Connor claqua de la langue, agacé. Miranda fronça les sourcils. Il n'allait quand même pas encore faire une scène ? Elle n'avait pas la patience de se battre avec lui. S'il commençait à négocier, elle n'était plus certaine de réussir à contrôler la pulsion meurtrière qu'elle retenait désespérément depuis leur rencontre. Comme d'habitude, le sonneur de cloches se tourna vers Louise pour avoir son approbation et se liguer ensemble contre elle. La vieille dame lança un regard désolé à son amie.

— Il a raison, Louise. Tu l'as dit toi-même, la ville est dangereuse. Ces personnes pourront peut-être nous héberger quelques jours, le temps que tout le monde se remette de ses émotions.

— Et s'ils sont armés ? Et s'ils ont de mauvaises intentions ? Moi aussi, je suis fatiguée ! s'emporta Miranda. Ce n'est pas pour autant que je vais aller me jeter dans une embuscade à la première occasion.
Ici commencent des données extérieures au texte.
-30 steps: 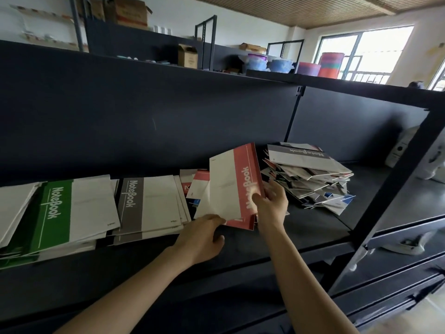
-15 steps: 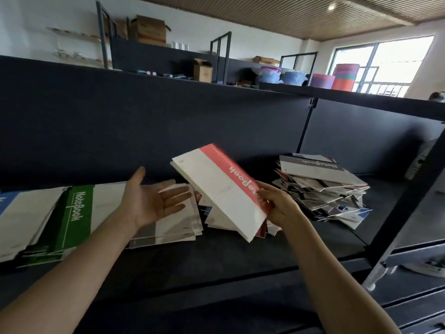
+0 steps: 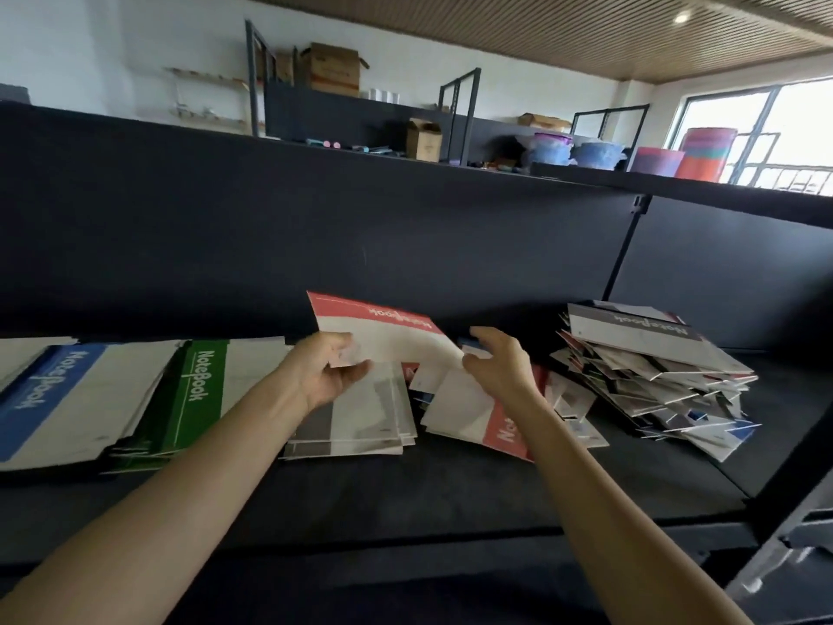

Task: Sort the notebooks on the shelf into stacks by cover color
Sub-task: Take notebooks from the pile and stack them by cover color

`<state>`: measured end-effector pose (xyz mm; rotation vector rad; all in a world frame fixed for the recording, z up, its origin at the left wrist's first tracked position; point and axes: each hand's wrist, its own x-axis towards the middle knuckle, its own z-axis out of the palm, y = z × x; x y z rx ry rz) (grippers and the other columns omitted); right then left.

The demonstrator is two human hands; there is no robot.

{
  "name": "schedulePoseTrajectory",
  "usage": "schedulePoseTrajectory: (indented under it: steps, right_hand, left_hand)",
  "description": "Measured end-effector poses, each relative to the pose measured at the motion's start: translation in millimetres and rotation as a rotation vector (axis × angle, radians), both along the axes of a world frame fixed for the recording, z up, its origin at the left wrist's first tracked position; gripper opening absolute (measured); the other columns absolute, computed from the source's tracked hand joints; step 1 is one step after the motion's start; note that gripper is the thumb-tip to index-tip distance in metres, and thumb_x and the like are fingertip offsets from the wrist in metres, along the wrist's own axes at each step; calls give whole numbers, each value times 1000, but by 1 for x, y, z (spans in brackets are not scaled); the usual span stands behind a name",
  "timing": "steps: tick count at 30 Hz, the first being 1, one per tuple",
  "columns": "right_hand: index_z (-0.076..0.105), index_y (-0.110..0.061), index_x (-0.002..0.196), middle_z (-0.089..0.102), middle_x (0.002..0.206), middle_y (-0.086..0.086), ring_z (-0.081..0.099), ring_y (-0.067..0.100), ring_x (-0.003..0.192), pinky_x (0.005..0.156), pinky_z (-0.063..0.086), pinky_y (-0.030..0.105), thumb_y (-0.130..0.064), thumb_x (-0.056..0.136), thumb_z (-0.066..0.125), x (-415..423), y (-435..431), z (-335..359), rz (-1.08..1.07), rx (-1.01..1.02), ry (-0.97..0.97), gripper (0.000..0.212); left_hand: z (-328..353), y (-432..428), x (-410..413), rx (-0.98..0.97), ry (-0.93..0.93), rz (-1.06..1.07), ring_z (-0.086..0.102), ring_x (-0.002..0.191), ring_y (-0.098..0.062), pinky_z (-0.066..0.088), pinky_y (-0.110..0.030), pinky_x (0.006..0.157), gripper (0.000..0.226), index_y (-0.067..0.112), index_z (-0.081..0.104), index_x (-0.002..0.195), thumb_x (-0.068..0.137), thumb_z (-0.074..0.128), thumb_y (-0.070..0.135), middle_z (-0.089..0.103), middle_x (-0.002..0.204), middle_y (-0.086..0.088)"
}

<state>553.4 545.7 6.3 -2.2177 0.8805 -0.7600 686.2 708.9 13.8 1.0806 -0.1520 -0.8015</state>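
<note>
Now pinching one red notebook (image 3: 383,336) in left hand (image 3: 324,376).
Cannot tell right hand (image 3: 500,367) grip; four stacks (image 3: 198,390), one jumbled pile (image 3: 653,367).

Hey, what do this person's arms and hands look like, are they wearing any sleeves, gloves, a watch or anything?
Nothing worn shows. The left forearm and right forearm are bare down to the picture's edge, no sleeve or cuff in view. The left hand and right hand are ungloved; no watch, bracelet or ring shows.
</note>
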Motion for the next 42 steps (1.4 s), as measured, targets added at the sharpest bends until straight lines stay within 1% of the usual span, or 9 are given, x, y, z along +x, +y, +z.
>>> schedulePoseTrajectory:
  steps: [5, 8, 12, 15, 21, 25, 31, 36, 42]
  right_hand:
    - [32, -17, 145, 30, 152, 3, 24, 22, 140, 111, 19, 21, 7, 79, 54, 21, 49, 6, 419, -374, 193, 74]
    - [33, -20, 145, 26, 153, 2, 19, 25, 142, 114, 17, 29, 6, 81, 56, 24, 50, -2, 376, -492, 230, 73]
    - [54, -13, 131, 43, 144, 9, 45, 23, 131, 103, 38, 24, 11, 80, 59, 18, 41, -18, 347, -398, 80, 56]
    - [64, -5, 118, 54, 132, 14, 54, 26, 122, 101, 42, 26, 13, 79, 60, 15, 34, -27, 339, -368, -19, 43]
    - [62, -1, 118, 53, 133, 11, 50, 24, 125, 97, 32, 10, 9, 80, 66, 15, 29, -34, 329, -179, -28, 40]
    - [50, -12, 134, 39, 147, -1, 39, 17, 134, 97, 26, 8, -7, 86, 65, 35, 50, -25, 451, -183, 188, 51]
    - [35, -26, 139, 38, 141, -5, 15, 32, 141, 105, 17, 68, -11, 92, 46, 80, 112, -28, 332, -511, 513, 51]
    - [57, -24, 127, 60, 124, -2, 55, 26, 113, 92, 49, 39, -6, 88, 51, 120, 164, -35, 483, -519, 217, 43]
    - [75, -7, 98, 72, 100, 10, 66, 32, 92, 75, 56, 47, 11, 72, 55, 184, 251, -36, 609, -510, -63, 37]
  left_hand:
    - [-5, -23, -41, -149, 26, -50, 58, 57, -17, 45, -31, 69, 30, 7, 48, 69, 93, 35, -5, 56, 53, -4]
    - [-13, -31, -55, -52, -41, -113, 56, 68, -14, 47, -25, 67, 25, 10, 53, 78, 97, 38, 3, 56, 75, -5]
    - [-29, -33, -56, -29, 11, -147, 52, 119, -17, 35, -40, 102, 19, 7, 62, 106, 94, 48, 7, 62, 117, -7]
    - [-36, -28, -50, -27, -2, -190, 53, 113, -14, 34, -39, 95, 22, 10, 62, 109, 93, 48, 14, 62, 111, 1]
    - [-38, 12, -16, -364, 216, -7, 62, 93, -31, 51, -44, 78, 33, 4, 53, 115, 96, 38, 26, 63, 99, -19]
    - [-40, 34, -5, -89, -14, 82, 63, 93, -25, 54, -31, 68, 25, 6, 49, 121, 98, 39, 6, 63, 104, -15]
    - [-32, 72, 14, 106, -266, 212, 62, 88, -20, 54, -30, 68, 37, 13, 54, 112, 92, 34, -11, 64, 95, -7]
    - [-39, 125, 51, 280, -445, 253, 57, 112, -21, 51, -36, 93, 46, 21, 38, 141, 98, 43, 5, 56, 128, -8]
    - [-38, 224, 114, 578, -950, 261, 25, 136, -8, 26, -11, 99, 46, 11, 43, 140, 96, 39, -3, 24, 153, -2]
On a suivi son plan stupide et regarde où est-ce que ça nous a menées ? On a presque failli y passer ! Cet homme est dangereux, il ne sait pas ce qu'il fait et il va juste nous faire tuer !

— Au moins, je ne suis pas parti sans me retourner au premier danger, lui reprocha-t-il. Vous croyez que je ne vous ai pas vu essayer de m'abandonner à mon sort ?

— Oh la ferme, Caliméro, tu vas tous nous faire pleurer !

— Miranda ! s'exclama Louise. Tu vas trop loin maintenant.

La jeune femme souffla du nez, excédée. La situation ne pouvait plus durer comme ça. Quitte à aller dans ce foutu phare, elle espérait que son idiotie le fasse tuer. Au point où ils en étaient, ce serait la seule façon de retrouver l'ambiance plus calme et sereine des premiers jours. Louise et Connor l'observaient toujours, dans l'attente de sa décision. Miranda ramassa rageusement son sac-à-dos et l'enfila sur ses épaules.

— Très bien ! On va à votre stupide phare. Mais je vous préviens, si ça se passe mal, dit-elle en pointant son doigt sous le menton de Connor, vous ne compterez pas sur moi pour vous sauver les fesses encore une fois. Je ne sais pas à quoi vous jouer, mais le plus tôt on sera débarrassé de vous, le mieux ce sera. Viens, Louise.

Sans un mot de plus, elle prit le nord. Le carilloniste et la vieille dame en firent de même avant de lui emboîter le pas.